* _Source data_

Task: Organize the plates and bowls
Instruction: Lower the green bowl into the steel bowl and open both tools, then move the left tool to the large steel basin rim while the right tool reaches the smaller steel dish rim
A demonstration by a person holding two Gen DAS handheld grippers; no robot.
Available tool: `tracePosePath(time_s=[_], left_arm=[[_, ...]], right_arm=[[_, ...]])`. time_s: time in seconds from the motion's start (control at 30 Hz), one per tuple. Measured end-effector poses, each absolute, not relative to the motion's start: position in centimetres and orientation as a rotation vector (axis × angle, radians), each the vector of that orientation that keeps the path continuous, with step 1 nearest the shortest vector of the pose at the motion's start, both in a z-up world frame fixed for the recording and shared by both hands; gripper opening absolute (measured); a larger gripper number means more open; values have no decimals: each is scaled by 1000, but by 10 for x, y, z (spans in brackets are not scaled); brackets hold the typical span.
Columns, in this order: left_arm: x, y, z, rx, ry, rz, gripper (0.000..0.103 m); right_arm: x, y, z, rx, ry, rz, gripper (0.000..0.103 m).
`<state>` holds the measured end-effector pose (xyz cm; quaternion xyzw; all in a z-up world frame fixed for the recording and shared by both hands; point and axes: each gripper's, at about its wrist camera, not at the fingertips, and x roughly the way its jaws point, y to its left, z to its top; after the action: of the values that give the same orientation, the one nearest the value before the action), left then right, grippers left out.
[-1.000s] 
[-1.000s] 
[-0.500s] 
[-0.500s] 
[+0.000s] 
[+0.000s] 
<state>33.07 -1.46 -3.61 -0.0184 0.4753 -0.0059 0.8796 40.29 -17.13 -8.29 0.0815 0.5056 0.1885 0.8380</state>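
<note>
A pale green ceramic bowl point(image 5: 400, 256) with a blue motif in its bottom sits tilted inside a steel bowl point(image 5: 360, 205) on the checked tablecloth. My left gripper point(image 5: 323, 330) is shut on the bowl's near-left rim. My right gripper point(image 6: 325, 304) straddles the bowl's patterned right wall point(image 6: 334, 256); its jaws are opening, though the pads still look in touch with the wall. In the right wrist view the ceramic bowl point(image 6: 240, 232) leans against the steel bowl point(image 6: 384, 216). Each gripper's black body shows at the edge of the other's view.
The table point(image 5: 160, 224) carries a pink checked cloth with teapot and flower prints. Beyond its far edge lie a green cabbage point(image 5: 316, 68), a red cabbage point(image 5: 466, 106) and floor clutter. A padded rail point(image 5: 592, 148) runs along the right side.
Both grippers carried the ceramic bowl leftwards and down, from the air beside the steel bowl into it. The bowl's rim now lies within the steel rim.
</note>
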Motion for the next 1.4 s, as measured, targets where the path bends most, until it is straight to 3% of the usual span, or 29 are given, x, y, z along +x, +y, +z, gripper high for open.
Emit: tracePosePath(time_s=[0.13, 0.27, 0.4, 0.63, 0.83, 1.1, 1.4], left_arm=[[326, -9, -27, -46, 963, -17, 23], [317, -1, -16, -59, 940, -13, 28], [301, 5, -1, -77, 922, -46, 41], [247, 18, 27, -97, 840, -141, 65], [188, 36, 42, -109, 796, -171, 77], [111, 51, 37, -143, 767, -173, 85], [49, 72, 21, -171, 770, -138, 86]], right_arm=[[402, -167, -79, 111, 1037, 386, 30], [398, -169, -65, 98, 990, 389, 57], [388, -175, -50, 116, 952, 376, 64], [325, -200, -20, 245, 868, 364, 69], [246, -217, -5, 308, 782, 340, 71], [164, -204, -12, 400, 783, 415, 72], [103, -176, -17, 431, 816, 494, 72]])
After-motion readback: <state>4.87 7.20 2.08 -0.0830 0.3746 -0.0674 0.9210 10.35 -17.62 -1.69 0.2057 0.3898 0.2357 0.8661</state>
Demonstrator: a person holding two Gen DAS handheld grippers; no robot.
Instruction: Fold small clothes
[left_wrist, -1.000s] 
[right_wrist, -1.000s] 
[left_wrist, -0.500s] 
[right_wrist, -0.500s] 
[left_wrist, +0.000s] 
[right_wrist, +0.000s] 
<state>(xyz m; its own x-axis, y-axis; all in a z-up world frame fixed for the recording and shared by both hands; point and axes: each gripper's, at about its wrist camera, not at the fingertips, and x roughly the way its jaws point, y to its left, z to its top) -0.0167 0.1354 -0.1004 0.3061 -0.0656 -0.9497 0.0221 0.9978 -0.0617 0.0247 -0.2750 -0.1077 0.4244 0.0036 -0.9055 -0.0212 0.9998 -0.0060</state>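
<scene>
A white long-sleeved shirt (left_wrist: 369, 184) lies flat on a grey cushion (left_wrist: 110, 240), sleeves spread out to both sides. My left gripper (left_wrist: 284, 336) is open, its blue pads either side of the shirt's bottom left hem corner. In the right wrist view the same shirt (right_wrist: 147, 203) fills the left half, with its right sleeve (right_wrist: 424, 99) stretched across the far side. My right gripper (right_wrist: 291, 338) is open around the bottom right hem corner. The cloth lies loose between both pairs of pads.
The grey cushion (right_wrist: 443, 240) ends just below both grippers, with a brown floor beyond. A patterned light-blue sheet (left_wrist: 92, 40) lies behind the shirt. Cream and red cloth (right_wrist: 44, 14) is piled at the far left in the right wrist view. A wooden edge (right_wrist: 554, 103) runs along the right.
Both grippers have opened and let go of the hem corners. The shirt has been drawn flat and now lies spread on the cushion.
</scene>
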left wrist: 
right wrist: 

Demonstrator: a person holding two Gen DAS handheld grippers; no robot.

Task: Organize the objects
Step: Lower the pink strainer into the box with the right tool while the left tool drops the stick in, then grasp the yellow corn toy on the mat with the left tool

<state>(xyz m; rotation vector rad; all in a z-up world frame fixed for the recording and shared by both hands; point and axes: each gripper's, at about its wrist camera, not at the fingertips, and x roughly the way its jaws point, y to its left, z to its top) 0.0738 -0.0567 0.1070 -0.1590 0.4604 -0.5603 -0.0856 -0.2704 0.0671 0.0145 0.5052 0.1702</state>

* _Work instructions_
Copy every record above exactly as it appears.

* _Answer to the exercise_
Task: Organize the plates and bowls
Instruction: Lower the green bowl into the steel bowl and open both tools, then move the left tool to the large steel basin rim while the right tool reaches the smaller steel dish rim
A demonstration by a person holding two Gen DAS handheld grippers; no robot.
Available tool: `tracePosePath(time_s=[_], left_arm=[[_, ...]], right_arm=[[_, ...]])`. time_s: time in seconds from the motion's start (control at 30 Hz), one per tuple. Measured end-effector poses, each absolute, not relative to the motion's start: position in centimetres and orientation as a rotation vector (axis × angle, radians), each the vector of that orientation that keeps the path continuous, with step 1 nearest the shortest vector of the pose at the motion's start, both in a z-up world frame fixed for the recording and shared by both hands; gripper opening absolute (measured); a larger gripper number means more open; values have no decimals: each is scaled by 1000, but by 10 for x, y, z (spans in brackets are not scaled); brackets hold the typical span.
Columns, in this order: left_arm: x, y, z, rx, ry, rz, gripper (0.000..0.103 m); right_arm: x, y, z, rx, ry, rz, gripper (0.000..0.103 m).
`<state>` holds the measured end-effector pose (xyz cm; quaternion xyzw; all in a z-up world frame fixed for the recording and shared by both hands; point and axes: each gripper's, at about its wrist camera, not at the fingertips, and x roughly the way its jaws point, y to its left, z to its top; after the action: of the values that give the same orientation, the one nearest the value before the action), left then right, grippers left out.
[-1.000s] 
[-1.000s] 
[-0.500s] 
[-0.500s] 
[+0.000s] 
[+0.000s] 
<state>33.07 -1.46 -3.61 -0.0184 0.4753 -0.0059 0.8796 40.29 -17.13 -8.29 0.0815 0.5056 0.1885 0.8380</state>
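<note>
A pale green ceramic bowl point(image 5: 400, 256) with a blue motif in its bottom sits tilted inside a steel bowl point(image 5: 360, 205) on the checked tablecloth. My left gripper point(image 5: 323, 330) is shut on the bowl's near-left rim. My right gripper point(image 6: 325, 304) straddles the bowl's patterned right wall point(image 6: 334, 256); its jaws are opening, though the pads still look in touch with the wall. In the right wrist view the ceramic bowl point(image 6: 240, 232) leans against the steel bowl point(image 6: 384, 216). Each gripper's black body shows at the edge of the other's view.
The table point(image 5: 160, 224) carries a pink checked cloth with teapot and flower prints. Beyond its far edge lie a green cabbage point(image 5: 316, 68), a red cabbage point(image 5: 466, 106) and floor clutter. A padded rail point(image 5: 592, 148) runs along the right side.
Both grippers carried the ceramic bowl leftwards and down, from the air beside the steel bowl into it. The bowl's rim now lies within the steel rim.
</note>
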Motion for the next 1.4 s, as measured, targets where the path bends most, until it is straight to 3% of the usual span, or 29 are given, x, y, z along +x, +y, +z, gripper high for open.
Emit: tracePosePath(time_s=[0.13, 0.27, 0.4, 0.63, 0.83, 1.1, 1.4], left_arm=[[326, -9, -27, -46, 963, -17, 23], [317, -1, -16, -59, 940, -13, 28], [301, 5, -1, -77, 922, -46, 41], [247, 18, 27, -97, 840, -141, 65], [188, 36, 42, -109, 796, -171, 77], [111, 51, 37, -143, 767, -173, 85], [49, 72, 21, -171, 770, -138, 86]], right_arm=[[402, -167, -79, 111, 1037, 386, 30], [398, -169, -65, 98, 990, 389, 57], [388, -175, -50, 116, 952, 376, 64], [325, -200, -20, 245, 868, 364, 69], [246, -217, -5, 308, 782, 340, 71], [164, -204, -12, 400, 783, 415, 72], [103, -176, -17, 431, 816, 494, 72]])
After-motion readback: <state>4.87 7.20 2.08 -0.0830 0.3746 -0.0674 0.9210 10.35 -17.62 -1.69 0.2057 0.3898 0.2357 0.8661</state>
Demonstrator: a person holding two Gen DAS handheld grippers; no robot.
Instruction: Fold small clothes
[left_wrist, -1.000s] 
[right_wrist, -1.000s] 
[left_wrist, -0.500s] 
[right_wrist, -0.500s] 
[left_wrist, +0.000s] 
[right_wrist, +0.000s] 
<state>(xyz m; its own x-axis, y-axis; all in a z-up world frame fixed for the recording and shared by both hands; point and axes: each gripper's, at about its wrist camera, not at the fingertips, and x roughly the way its jaws point, y to its left, z to its top) -0.0167 0.1354 -0.1004 0.3061 -0.0656 -0.9497 0.0221 0.9978 -0.0617 0.0247 -0.2750 -0.1077 0.4244 0.0036 -0.9055 -0.0212 0.9998 -0.0060</state>
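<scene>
A white long-sleeved shirt (left_wrist: 369, 184) lies flat on a grey cushion (left_wrist: 110, 240), sleeves spread out to both sides. My left gripper (left_wrist: 284, 336) is open, its blue pads either side of the shirt's bottom left hem corner. In the right wrist view the same shirt (right_wrist: 147, 203) fills the left half, with its right sleeve (right_wrist: 424, 99) stretched across the far side. My right gripper (right_wrist: 291, 338) is open around the bottom right hem corner. The cloth lies loose between both pairs of pads.
The grey cushion (right_wrist: 443, 240) ends just below both grippers, with a brown floor beyond. A patterned light-blue sheet (left_wrist: 92, 40) lies behind the shirt. Cream and red cloth (right_wrist: 44, 14) is piled at the far left in the right wrist view. A wooden edge (right_wrist: 554, 103) runs along the right.
Both grippers have opened and let go of the hem corners. The shirt has been drawn flat and now lies spread on the cushion.
</scene>
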left wrist: 
right wrist: 

Demonstrator: a person holding two Gen DAS handheld grippers; no robot.

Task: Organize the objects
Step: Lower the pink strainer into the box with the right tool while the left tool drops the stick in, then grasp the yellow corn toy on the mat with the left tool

<state>(xyz m; rotation vector rad; all in a z-up world frame fixed for the recording and shared by both hands; point and axes: each gripper's, at about its wrist camera, not at the fingertips, and x roughly the way its jaws point, y to its left, z to its top) 0.0738 -0.0567 0.1070 -0.1590 0.4604 -0.5603 -0.0856 -0.2704 0.0671 0.0145 0.5052 0.1702</state>

This is the complete output for the exercise.